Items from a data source
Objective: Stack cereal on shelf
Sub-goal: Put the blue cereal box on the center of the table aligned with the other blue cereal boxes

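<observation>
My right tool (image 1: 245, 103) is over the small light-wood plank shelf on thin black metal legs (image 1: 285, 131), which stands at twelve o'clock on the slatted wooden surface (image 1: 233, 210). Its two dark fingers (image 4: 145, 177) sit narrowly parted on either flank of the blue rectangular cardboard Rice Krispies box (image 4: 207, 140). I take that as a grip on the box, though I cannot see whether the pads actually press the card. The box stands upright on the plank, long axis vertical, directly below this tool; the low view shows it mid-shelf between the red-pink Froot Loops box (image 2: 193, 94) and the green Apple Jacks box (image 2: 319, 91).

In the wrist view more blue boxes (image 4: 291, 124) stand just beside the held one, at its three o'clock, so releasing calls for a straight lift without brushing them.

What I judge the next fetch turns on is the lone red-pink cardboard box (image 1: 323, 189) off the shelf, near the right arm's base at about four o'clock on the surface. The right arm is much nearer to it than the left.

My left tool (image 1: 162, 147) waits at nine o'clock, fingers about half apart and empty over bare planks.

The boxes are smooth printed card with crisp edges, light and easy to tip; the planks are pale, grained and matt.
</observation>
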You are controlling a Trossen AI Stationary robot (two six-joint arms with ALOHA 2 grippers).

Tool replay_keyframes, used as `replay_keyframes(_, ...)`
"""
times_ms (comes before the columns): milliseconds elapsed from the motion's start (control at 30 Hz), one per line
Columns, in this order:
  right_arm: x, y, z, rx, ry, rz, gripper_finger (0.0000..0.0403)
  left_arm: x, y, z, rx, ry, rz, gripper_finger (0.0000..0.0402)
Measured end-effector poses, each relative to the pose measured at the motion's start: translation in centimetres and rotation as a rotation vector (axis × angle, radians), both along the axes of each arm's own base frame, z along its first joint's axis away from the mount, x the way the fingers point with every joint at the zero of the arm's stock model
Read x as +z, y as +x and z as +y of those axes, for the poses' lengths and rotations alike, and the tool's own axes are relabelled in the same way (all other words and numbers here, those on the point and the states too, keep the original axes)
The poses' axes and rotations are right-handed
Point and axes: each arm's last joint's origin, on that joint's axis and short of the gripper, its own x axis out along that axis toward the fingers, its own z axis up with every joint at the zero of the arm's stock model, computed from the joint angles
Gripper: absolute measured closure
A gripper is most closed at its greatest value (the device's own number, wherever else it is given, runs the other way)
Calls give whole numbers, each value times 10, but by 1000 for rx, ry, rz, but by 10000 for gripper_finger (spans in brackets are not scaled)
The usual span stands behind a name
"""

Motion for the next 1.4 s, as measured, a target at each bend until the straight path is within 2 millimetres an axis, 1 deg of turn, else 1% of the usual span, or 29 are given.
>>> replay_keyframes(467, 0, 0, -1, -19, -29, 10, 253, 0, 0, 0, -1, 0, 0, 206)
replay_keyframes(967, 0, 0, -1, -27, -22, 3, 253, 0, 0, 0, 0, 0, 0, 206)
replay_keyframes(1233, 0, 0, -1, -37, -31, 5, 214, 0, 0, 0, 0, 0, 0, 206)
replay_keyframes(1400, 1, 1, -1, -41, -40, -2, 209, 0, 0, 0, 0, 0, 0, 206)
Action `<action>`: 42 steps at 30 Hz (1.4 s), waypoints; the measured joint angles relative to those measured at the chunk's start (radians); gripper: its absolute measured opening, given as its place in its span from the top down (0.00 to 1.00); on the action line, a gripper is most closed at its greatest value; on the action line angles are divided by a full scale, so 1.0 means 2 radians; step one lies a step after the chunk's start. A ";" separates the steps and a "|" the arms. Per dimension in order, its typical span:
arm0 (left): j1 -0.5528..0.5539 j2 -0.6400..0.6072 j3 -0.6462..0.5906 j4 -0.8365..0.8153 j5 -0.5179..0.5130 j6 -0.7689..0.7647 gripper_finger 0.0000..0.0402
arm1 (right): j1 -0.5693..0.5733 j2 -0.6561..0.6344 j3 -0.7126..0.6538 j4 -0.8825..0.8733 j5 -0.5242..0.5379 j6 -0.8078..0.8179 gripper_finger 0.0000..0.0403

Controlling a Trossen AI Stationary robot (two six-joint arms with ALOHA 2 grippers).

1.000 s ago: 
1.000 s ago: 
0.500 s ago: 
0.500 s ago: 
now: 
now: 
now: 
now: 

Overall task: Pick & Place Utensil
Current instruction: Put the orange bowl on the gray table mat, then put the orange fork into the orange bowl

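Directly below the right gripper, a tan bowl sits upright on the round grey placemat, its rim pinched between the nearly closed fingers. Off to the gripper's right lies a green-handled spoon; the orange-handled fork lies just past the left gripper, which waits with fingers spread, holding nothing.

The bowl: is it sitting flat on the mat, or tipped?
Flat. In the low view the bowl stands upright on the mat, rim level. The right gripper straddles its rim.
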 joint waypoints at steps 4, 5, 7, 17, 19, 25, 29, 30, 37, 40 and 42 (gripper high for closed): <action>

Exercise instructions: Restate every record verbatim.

Exercise response:
Objective: Stack cereal on shelf
Sub-goal: Put the blue cereal box on the center of the table aligned with the other blue cereal boxes

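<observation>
My right tool (image 1: 245, 103) is over the small light-wood plank shelf on thin black metal legs (image 1: 285, 131), which stands at twelve o'clock on the slatted wooden surface (image 1: 233, 210). Its two dark fingers (image 4: 145, 177) sit narrowly parted on either flank of the blue rectangular cardboard Rice Krispies box (image 4: 207, 140). I take that as a grip on the box, though I cannot see whether the pads actually press the card. The box stands upright on the plank, long axis vertical, directly below this tool; the low view shows it mid-shelf between the red-pink Froot Loops box (image 2: 193, 94) and the green Apple Jacks box (image 2: 319, 91).

In the wrist view more blue boxes (image 4: 291, 124) stand just beside the held one, at its three o'clock, so releasing calls for a straight lift without brushing them.

What I judge the next fetch turns on is the lone red-pink cardboard box (image 1: 323, 189) off the shelf, near the right arm's base at about four o'clock on the surface. The right arm is much nearer to it than the left.

My left tool (image 1: 162, 147) waits at nine o'clock, fingers about half apart and empty over bare planks.

The boxes are smooth printed card with crisp edges, light and easy to tip; the planks are pale, grained and matt.
</observation>
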You are controlling a Trossen AI Stationary robot (two six-joint arms with ALOHA 2 grippers).

Tool replay_keyframes, used as `replay_keyframes(_, ...)`
"""
times_ms (comes before the columns): milliseconds elapsed from the motion's start (control at 30 Hz), one per line
Columns, in this order:
  right_arm: x, y, z, rx, ry, rz, gripper_finger (0.0000..0.0403)
  left_arm: x, y, z, rx, ry, rz, gripper_finger (0.0000..0.0402)
Measured end-effector poses, each relative to the pose measured at the motion's start: translation in centimetres and rotation as a rotation vector (axis × angle, radians), both along the axes of each arm's own base frame, z along its first joint's axis away from the mount, x the way the fingers point with every joint at the zero of the arm's stock model
Read x as +z, y as +x and z as +y of those axes, for the poses' lengths and rotations alike, and the tool's own axes are relabelled in the same way (all other words and numbers here, those on the point and the states too, keep the original axes)
The poses' axes and rotations are right-handed
Point and axes: each arm's last joint's origin, on that joint's axis and short of the gripper, its own x axis out along that axis toward the fingers, its own z axis up with every joint at the zero of the arm's stock model, computed from the joint angles
Gripper: absolute measured closure
A gripper is most closed at its greatest value (the device's own number, wherever else it is given, runs the other way)
Calls give whole numbers, each value times 10, but by 1000 for rx, ry, rz, but by 10000 for gripper_finger (spans in brackets are not scaled)
The usual span stands behind a name
"""

Motion for the next 1.4 s, as measured, a target at each bend until the straight path is within 2 millimetres an axis, 1 deg of turn, else 1% of the usual span, or 29 are given.
>>> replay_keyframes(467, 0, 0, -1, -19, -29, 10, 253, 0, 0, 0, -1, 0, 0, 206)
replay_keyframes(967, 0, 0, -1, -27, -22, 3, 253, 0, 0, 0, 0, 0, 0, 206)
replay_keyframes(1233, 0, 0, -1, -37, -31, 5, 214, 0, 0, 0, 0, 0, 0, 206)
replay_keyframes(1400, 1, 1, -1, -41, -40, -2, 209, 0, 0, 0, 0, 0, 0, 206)
Action `<action>`: 42 steps at 30 Hz (1.4 s), waypoints; the measured joint angles relative to those measured at the chunk's start (radians); gripper: its absolute measured opening, given as its place in its span from the top down (0.00 to 1.00); on the action line, a gripper is most closed at its greatest value; on the action line angles are divided by a full scale, so 1.0 means 2 radians; step one lies a step after the chunk's start. A ";" separates the steps and a "|" the arms. Per dimension in order, its typical span:
arm0 (left): j1 -0.5528..0.5539 j2 -0.6400..0.6072 j3 -0.6462..0.5906 j4 -0.8365..0.8153 j5 -0.5179..0.5130 j6 -0.7689..0.7647 gripper_finger 0.0000..0.0402
arm1 (right): j1 -0.5693..0.5733 j2 -0.6561..0.6344 j3 -0.7126..0.6538 j4 -0.8825..0.8733 j5 -0.5242..0.5379 j6 -0.8078..0.8179 gripper_finger 0.0000..0.0403

Controlling a Trossen AI Stationary robot (two six-joint arms with ALOHA 2 grippers).

1.000 s ago: 
1.000 s ago: 
0.500 s ago: 
0.500 s ago: 
now: 
now: 
now: 
now: 

Overall task: Pick & Place Utensil
Current instruction: Put the orange bowl on the gray table mat, then put the orange fork into the orange bowl

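Directly below the right gripper, a tan bowl sits upright on the round grey placemat, its rim pinched between the nearly closed fingers. Off to the gripper's right lies a green-handled spoon; the orange-handled fork lies just past the left gripper, which waits with fingers spread, holding nothing.

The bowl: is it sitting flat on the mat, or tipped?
Flat. In the low view the bowl stands upright on the mat, rim level. The right gripper straddles its rim.
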 joint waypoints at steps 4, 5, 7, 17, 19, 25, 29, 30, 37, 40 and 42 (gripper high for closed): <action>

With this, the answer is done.